Niech nasze dzieci i wnuki – uczą się przyjacielskiej sztuki!
Czy na górze, czy na dole tabeli,
Lechie i Śląsk tylko odległość dzieli.
Pomimo wyników na boisku,
Kibic każdego klubu, ma ten drugi w serduszku.
Ukochany klubie nasz – na Śląsku Brata masz!
Kochamy go! Lechia i Śląsk! – Iwona
7
Kibice Lechii i Śląska kibice to wielka przyjaźń na całe życie. Ta przyjaźń jest twardsza niż skała i lepiej żeby cała Polska wiedziała, że są jak dwie jabłka połowy, o lepszych fanach dziś nie ma mowy. Choć wkoło złe wilki, hieny, rekiny, Oni wiernie wspierają swoje drużyny. Dla nich duma i honor to podstawa, jeden drugiemu zawsze pomaga. Jak mówi stare kibicowskie porzekadło i można wykrzyczeć to na całe gardło: W stolicy całego Śląska i Gdańsku się mawia, że Wrocław jest dzielnicą Gdańska, a Gdańsk dzielnicą Wrocławia – Kacper
8
Jest to przyjaźń długa niczym Motława, za każdym razem na trybunach wspaniała zabawa i cudowne uczucie, że Gdańskie Lwy i Szlachta z Wrocławia, zawsze się wspierali przez te wszystkie lata. Za każdym razem witamy się czym chata bogata, na stadionie “Śląsk i Lechia” głośno se lata, a za sobą zawsze pójdziemy w ogień jak brat za brata! Kto nie zna takiego uczucia to jego strata! 1977 to dla nas wyjątkowa data, bo od tego czasu w naszej rodzinie mamy nowego brata, a Wrocławska starówka jako Gdańska dzielnica została uznana!
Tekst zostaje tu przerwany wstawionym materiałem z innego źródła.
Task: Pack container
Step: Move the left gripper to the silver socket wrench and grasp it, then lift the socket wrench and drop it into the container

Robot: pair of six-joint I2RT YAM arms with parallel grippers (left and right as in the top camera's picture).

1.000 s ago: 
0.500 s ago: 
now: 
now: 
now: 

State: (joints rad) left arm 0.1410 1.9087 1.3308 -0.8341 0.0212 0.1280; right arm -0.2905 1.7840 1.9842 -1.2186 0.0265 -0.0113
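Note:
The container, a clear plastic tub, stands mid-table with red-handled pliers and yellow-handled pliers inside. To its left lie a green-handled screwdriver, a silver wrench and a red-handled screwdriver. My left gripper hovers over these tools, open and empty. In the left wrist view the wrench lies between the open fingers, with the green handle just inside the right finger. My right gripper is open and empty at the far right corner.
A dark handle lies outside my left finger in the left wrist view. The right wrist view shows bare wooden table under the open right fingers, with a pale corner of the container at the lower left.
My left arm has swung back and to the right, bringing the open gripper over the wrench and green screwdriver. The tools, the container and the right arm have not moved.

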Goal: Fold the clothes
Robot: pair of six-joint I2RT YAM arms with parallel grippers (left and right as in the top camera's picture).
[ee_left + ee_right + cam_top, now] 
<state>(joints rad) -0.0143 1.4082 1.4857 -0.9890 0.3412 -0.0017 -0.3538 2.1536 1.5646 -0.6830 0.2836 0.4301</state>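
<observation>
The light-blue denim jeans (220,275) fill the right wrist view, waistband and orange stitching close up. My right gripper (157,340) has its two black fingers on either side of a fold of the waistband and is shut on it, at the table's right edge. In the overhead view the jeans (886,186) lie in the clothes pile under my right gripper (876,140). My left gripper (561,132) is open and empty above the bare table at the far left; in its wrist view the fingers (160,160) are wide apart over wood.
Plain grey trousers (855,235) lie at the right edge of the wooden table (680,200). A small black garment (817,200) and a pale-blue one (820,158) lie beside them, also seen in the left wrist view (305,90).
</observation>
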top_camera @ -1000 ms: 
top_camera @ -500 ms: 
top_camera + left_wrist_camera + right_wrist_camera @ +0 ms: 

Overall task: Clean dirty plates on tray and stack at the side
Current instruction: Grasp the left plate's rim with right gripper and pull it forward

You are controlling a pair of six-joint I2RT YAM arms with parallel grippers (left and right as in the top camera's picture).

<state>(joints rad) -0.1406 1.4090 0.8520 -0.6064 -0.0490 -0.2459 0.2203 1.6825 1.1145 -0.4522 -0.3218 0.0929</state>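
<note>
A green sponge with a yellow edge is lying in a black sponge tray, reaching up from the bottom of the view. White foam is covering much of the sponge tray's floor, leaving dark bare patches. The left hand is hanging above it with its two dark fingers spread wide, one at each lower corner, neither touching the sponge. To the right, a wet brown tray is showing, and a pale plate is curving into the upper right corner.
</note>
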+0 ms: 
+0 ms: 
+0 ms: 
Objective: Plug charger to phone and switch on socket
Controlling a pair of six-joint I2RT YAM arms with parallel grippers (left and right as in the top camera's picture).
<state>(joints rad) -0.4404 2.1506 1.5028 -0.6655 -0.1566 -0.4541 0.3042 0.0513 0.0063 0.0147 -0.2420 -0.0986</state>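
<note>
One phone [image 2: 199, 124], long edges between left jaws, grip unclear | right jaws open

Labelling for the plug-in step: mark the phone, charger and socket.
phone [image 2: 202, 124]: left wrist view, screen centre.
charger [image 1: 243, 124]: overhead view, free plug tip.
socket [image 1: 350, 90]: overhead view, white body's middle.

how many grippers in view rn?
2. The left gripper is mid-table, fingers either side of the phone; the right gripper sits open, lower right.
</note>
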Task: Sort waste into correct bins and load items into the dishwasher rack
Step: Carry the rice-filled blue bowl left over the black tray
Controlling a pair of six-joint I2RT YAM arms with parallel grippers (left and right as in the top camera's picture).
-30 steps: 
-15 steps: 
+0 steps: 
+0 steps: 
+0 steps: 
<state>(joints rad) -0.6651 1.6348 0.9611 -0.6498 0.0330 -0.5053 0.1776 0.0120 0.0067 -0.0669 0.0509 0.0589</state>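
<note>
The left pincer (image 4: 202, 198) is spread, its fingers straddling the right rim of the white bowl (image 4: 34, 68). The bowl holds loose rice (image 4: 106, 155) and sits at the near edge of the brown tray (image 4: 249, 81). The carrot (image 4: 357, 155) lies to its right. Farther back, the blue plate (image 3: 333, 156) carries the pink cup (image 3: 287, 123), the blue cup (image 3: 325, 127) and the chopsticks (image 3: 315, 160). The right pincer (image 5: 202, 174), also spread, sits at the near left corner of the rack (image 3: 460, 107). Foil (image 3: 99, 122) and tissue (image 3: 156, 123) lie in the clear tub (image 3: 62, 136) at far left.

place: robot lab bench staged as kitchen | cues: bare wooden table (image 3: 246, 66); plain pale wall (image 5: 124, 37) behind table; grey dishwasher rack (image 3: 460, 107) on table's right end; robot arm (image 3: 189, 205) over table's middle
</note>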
Więc jednego chce dziś każdy z nas,
niech zgoda ta na wieki trwa! – Łukasz
9
Kibice Lechii i Śląsk na trybunach razem śpiewają, razem krzyczą, w każdym meczu razem przeciwko rywalom stają. Bo kibicowanie to więcej niż sport, to uczucia, emocje i wierność w każdym porcie. Takie przyjaźnie są jak skarb nie do oszacowania, bo towarzyszą nam przez całe życie, pełne prawdziwych wartości. I choć Lechia i Śląsk różne miasta reprezentują, ich kibice zawsze będą razem, jednym sercem zjednoczeni – Sławomir
Do zwycięzców odezwiemy się po Świętach Wielkanocnych! Gratulujemy i Wesołego Alleluja!